_REQUIREMENT_: Without including any pictures, give back all of the data exactly.

_SUPPLIED INFORMATION_:
......

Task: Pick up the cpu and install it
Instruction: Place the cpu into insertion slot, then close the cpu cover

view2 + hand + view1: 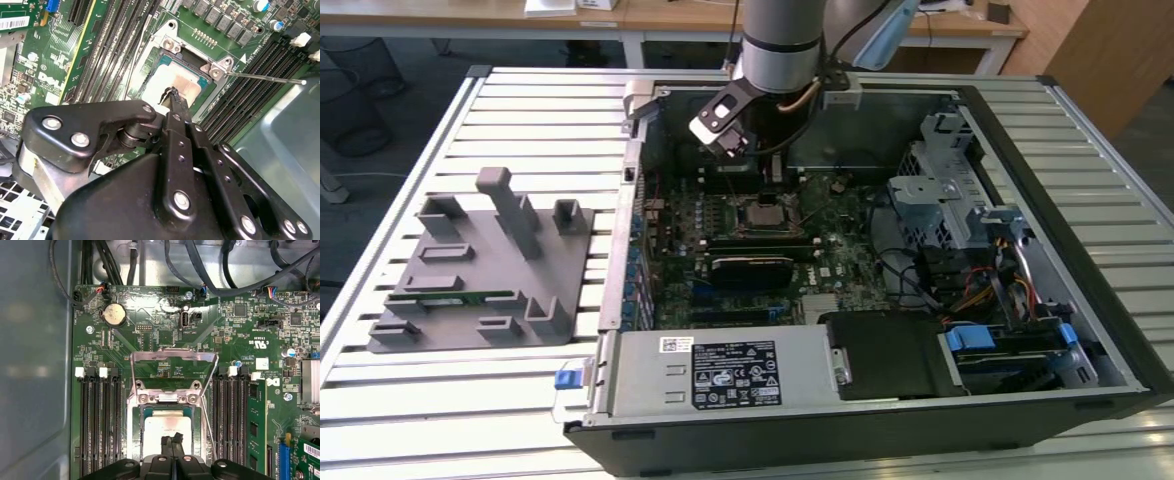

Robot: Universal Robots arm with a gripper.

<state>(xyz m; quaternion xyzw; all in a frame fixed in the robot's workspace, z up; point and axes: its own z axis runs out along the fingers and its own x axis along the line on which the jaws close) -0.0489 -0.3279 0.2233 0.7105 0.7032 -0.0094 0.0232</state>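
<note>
In the exterior view I have the arm reaching down into the open computer case (1107,330). The gripper (778,168) hangs low over the motherboard (834,265), close above the socket (761,213) and well apart from the grey fixture (480,265) out on the exterior view's left. In the second wrist view, the cpu (167,77) lies flat inside the socket frame, its silvery top plate facing up, and the gripper (172,93) comes down right over it. The fingers are pressed together into one narrow tip with nothing between them, and that tip sits over the plate's near half. I cannot tell whether it touches the plate or stops just above. The thin lever (265,77) stands swung out to one side, clear of the chip, with the memory slots (245,95) running beneath it. In the first wrist view, the load plate (174,356) is tipped up and back from the socket, so the cpu (165,422) lies uncovered. The closed gripper (173,436) points straight at the chip's middle, between the two banks of slots. As I judge it, the chip lies directly under the tool rather than off to any side. Being square, it offers no long axis to line up with, only its edges square to the frame.
</note>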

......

_RESPONSE TO THIS TASK_:
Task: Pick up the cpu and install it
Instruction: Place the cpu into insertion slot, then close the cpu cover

view2 + hand + view1: 

Robot: Universal Robots arm with a gripper.

<state>(xyz m; quaternion xyzw; all in a frame fixed in the robot's workspace, z up; point and axes: its own z axis runs out along the fingers and its own x axis along the line on which the jaws close) -0.0489 -0.3279 0.2233 0.7105 0.7032 -0.0094 0.0232</state>
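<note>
In the exterior view I have the arm reaching down into the open computer case (1107,330). The gripper (778,168) hangs low over the motherboard (834,265), close above the socket (761,213) and well apart from the grey fixture (480,265) out on the exterior view's left. In the second wrist view, the cpu (167,77) lies flat inside the socket frame, its silvery top plate facing up, and the gripper (172,93) comes down right over it. The fingers are pressed together into one narrow tip with nothing between them, and that tip sits over the plate's near half. I cannot tell whether it touches the plate or stops just above. The thin lever (265,77) stands swung out to one side, clear of the chip, with the memory slots (245,95) running beneath it. In the first wrist view, the load plate (174,356) is tipped up and back from the socket, so the cpu (165,422) lies uncovered. The closed gripper (173,436) points straight at the chip's middle, between the two banks of slots. As I judge it, the chip lies directly under the tool rather than off to any side. Being square, it offers no long axis to line up with, only its edges square to the frame.
</note>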

No part of the answer remains open.